*Dataset content*:
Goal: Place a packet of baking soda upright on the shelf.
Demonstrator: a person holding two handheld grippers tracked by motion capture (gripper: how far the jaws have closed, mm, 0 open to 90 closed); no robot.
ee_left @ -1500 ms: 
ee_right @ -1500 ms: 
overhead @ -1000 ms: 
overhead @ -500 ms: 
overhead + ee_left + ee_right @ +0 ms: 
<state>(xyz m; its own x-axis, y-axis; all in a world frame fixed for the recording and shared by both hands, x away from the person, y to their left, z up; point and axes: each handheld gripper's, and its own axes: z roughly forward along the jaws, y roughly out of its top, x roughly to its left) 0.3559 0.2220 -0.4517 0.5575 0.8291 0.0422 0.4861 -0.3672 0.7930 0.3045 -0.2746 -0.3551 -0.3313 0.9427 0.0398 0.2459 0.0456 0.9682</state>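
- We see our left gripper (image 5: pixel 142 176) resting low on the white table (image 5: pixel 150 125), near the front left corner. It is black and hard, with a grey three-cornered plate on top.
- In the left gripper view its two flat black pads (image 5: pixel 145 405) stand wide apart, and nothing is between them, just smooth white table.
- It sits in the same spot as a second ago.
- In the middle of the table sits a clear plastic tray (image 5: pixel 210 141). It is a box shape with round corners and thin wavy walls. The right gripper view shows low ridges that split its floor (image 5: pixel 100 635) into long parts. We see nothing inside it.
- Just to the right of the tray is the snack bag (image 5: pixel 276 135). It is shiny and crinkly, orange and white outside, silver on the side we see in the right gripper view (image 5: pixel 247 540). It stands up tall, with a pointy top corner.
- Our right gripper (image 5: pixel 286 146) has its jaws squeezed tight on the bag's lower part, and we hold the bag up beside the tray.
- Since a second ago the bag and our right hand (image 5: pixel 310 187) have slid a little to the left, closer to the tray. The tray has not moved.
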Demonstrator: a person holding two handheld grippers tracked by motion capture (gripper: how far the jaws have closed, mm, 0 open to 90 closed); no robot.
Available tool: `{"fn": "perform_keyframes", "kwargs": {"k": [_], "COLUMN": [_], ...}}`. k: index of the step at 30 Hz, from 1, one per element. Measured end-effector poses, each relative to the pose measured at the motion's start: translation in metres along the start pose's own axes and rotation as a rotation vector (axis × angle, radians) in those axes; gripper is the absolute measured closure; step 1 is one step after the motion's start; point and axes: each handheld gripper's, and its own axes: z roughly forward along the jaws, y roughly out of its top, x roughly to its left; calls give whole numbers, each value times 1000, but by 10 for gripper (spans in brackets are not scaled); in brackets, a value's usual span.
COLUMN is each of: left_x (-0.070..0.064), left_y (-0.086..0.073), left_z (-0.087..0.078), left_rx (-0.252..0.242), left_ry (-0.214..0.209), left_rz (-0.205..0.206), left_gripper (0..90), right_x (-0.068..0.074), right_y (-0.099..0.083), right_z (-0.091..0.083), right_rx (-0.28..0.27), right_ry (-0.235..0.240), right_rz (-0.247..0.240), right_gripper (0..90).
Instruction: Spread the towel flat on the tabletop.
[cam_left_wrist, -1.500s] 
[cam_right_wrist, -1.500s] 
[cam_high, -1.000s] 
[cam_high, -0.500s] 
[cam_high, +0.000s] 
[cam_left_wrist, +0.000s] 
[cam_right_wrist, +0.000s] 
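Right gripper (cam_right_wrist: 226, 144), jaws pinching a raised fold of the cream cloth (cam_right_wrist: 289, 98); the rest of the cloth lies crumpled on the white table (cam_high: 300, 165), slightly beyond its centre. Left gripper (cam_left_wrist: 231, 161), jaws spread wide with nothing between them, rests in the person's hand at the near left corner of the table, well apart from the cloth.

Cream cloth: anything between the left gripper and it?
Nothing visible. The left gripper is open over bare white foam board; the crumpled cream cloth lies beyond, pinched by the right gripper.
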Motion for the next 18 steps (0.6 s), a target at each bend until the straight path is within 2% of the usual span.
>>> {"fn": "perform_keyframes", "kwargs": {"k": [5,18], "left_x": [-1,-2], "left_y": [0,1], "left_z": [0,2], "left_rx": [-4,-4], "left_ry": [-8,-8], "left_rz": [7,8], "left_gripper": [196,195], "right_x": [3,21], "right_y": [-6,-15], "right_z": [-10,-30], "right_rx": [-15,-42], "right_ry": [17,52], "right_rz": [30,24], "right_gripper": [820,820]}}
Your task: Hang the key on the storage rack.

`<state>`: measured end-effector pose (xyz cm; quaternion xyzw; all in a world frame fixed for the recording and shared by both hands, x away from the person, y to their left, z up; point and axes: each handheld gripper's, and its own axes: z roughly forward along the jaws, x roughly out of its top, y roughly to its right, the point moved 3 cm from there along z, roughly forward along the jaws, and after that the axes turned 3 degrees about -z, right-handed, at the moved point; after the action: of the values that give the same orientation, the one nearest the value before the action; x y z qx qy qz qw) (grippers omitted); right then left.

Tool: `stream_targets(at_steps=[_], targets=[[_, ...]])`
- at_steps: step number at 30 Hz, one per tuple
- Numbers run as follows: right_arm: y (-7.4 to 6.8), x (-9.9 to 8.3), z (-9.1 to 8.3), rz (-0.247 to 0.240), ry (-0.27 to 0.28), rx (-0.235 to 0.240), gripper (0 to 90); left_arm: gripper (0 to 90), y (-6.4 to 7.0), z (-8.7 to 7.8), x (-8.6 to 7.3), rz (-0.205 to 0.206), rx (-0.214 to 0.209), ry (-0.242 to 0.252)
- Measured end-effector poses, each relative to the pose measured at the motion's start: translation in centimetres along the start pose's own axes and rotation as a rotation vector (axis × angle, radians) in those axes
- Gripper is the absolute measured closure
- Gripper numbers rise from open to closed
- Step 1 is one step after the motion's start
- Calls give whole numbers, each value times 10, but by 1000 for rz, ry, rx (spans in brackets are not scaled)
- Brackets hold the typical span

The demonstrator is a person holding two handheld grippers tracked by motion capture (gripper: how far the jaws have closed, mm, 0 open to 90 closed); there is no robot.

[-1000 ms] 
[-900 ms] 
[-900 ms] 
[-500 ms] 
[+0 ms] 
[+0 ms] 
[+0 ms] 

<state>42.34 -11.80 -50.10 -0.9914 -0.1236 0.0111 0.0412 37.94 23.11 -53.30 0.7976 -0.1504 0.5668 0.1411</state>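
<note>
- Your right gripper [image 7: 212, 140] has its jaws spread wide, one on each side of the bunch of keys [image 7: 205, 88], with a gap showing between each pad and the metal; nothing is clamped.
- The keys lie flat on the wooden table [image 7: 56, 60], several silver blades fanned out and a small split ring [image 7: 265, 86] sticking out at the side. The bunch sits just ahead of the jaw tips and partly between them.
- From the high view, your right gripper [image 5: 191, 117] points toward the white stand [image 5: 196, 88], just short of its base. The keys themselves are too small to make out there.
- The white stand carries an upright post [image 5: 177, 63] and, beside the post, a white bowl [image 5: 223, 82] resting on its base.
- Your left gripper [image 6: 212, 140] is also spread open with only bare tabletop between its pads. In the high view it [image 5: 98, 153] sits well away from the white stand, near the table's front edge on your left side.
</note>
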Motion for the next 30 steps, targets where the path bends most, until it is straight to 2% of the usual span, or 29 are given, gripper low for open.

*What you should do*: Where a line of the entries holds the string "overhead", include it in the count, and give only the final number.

*Solution*: 3